• **Work required**
Leave out the images and repeat the listing below without a single change.

• **Given material**
◆ ◆ ◆
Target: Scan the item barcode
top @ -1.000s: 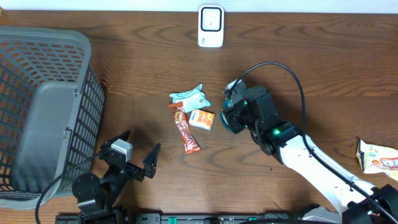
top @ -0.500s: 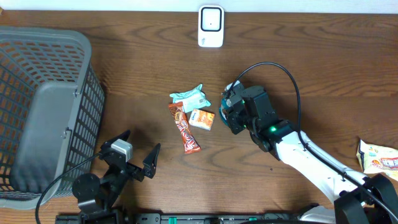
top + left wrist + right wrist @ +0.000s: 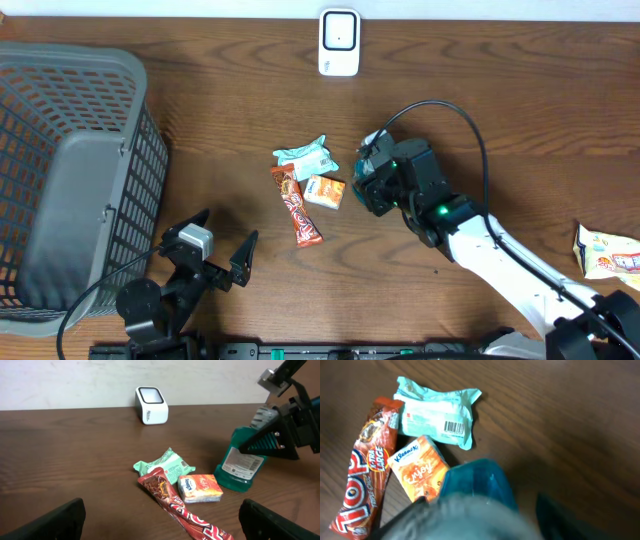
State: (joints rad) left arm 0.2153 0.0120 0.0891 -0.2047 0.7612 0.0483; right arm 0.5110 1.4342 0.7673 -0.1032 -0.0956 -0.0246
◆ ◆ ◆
• **Written reply**
Target: Scan the item barcode
top @ -1.000s: 
top @ -0.500s: 
top + left wrist + right wrist @ +0.000s: 
State: (joints rad) left arm 0.2153 0.0120 0.0891 -0.2047 0.7612 0.0483; right arm 0.5110 1.4342 0.7673 -0.1032 -0.0956 -0.0246

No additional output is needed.